As you may have surmised, the plot is not the main draw here. I came to perceive that it was the action, which gets pretty stylized and intense for the time. I wouldn't be surprised if many other films, even international ones, took some cues for their action scenes from TD.
More broadly, there's the overall visual style. I'm not sure how to describe it, but it's a signature of director Seijun Suzuki. Producers worried he'd make it too weird and confusing, so they cut his budget. This backfired: While it doesn't look too cheap, it does limit the shots and thus the ease of understanding what exactly happens.
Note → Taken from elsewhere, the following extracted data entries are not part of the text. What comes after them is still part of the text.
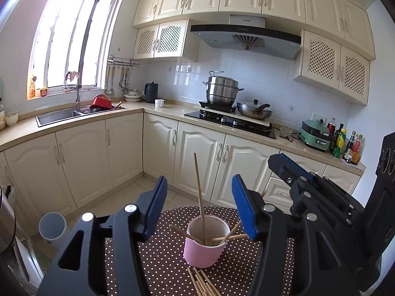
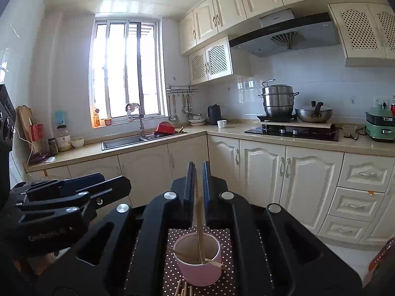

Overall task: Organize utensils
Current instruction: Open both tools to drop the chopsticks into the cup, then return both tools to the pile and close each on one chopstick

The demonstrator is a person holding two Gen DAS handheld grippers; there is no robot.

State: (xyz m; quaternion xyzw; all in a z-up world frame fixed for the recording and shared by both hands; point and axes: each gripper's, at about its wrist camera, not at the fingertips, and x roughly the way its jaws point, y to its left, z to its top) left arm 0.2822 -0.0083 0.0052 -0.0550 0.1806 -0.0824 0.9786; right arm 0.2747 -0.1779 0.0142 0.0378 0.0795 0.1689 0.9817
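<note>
Chopstick placement into the cup, seen from both wrist cameras. A pale pink cylindrical cup stands upright on a brown counter cloth with white polka dots, just ahead of and below both grippers. One long tan wooden chopstick stands nearly upright in the cup, its long axis close to vertical and leaning slightly; several more chopsticks lie slanted inside against the rim. A loose bundle of wooden chopsticks lies flat on the cloth just in front of the cup, nearest the cameras.

The left gripper has its blue-padded fingers about half open, with the upright chopstick between them and touching neither pad. The right gripper is nearly closed, with the same chopstick in the narrow gap; whether the pads press it cannot be told.

The loose bundle lies below and behind both sets of fingers, so the next pick likely calls for drawing back and dipping down. Beyond the table is a kitchen with cream cabinets, a sink under a bright window, and a steel steamer pot on the hob.
</note>
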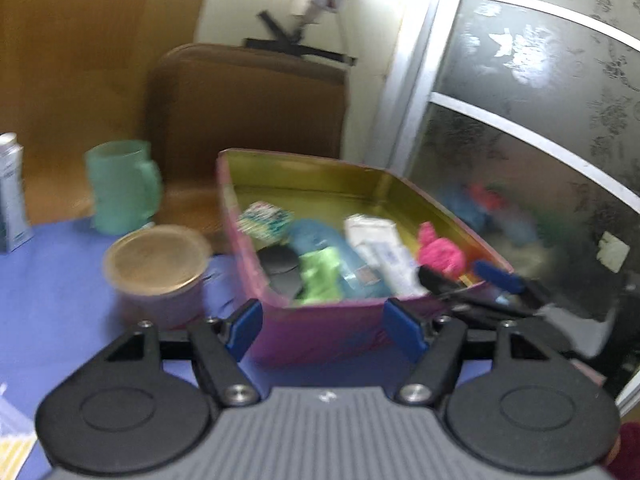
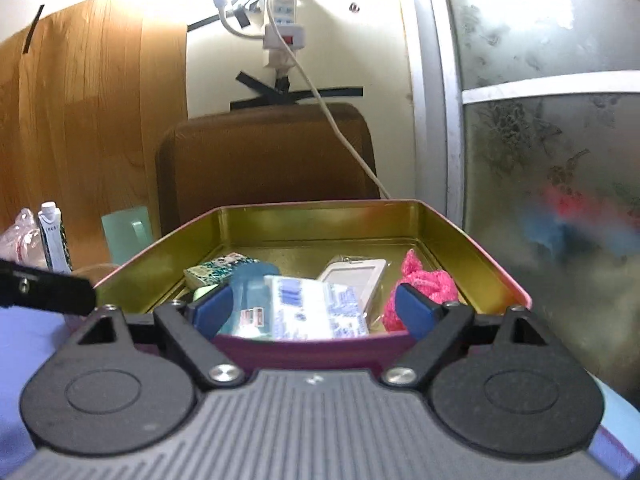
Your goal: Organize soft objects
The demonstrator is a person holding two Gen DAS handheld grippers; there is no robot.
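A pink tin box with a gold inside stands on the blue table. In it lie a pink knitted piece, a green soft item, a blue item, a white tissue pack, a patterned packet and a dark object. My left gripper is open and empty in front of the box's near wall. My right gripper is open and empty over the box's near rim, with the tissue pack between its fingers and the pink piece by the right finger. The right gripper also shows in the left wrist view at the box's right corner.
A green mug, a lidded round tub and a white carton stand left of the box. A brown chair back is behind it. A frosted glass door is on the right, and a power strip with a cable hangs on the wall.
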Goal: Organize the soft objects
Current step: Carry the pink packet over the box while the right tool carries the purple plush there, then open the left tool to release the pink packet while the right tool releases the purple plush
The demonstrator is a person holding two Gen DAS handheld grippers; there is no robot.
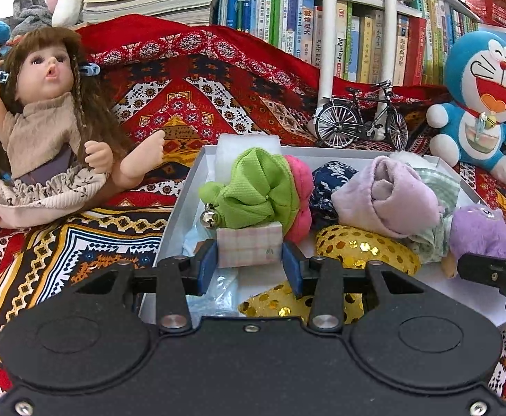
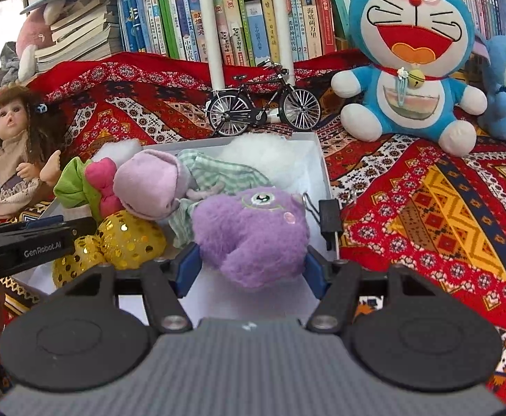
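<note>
We have most soft things piled in the white box [image 1: 190, 187]; our left gripper [image 1: 249, 260] fingers clamp a pink checked block [image 1: 249, 246], the right gripper [image 2: 253, 267] fingers a purple plush [image 2: 253, 235], both over the box, not yet released

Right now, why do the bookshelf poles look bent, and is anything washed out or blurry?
Left wrist view: the fisheye lens bows the white poles and books near the edges; the top corners are blown out by daylight. Right wrist view: same bulging, with a glaring window at upper left; the purple plush toy stays sharp, with no motion blur.
</note>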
Indeed, the more I think about it, the more surreal the movie is. Plotwise, this is most obvious in Tetsu leading what his enemies call a charmed life; he seems way too lucky for a man frequently in the line of fire. There's also an extended, over-the-top bar brawl in mockery of westerns. Up until that point, I saw it as more faux noir, starting with a stark B&W opening scene. Suzuki did claim inspiration from a wide variety of genres, not least musicals (Tetsu sings to himself and takes interest in a female lounge singer).
It's no Godfather spiritual successor after all, but you may get a kick out of Tetsu's adventure. I only wish I knew Japanese so I could appreciate the dialog in full.